Она сидела молча, чуть вздрагивая от шагов, что слышались на лестничной площадке, коридоре, у нее за спиной, в воспаленном мозгу. Его руки крепко сжали хрупкие плечи ее и притянули к себе.
-- Ты сидишь у окна, что там?
-- Можно я пойду? -- Она исподлобья заглянула ему в лицо и обожглась. Красивая улыбка, холодная синь глаз разрешали ей, но не уйти...
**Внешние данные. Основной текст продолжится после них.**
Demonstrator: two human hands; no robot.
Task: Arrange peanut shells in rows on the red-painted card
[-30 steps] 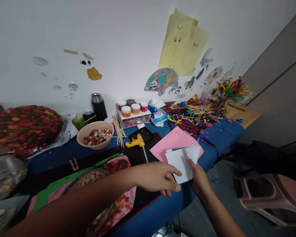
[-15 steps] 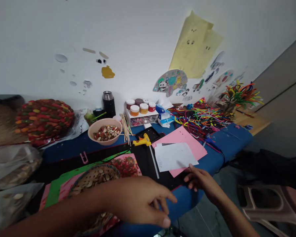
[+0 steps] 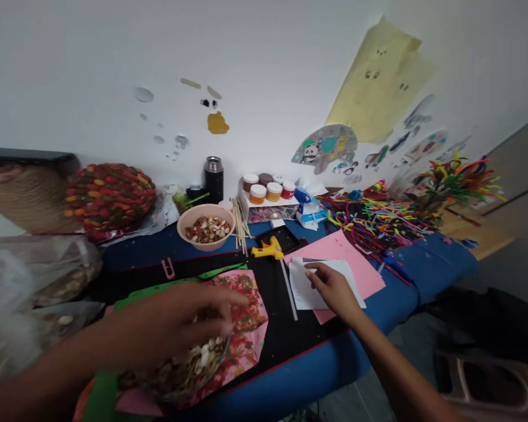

-- Останься со мной? Что там?
Она сидела молча, чуть вздрагивая от поцелуев, что больно жалили тело: его руки крепко сжали хрупкое естество ее и, как цепи, обвили сознание.
-- Ты где? Что там? -- Его голос расплывался, глаза приказывали, а губы терзали взгляд.
-- Можно я пойду?
Она смотрела в его потолок и слепла. На белой поверхности стального блеска глаз лукавая улыбка разрешала ей, но не уйти...
-- Куда же ты пойдешь? Что там?
-- Хорошо, -- робко просила она простить.
Молча, чуть вздрагивая от шепота его губ, что шелестели в волосах, ресницах, у нее за спиной, в воспаленном мозгу. Его руки крепко сжали, хрупки мысли ее и до боли забыли имя.
-- Не ври мене! Я знаю что там.
-- Можно я пойду?
Она отражалась в окне, чуть вздрагивая от темноты, что лилась за окном, через щели сочилась в комнату, глаза, душу, сливалась с его чернотой и обнимала. Его руки крепко сжали хрупкую ее всю и утопили в ее же слезах. Прозрачных, невыплаканных, запрещенных.
Жалкий оскал, выжженная бель глаз разрешали ей больше не жить, но не уйти, не оставить его одного.
Он сидел молча, отражаясь в черном окне ее глаз, чуть вздрагивая от поцелуев, шепота и темноты, что шагала по лестничной площадке, коридоре, кухне, у него за спиной, в воспаленном ее мозгу.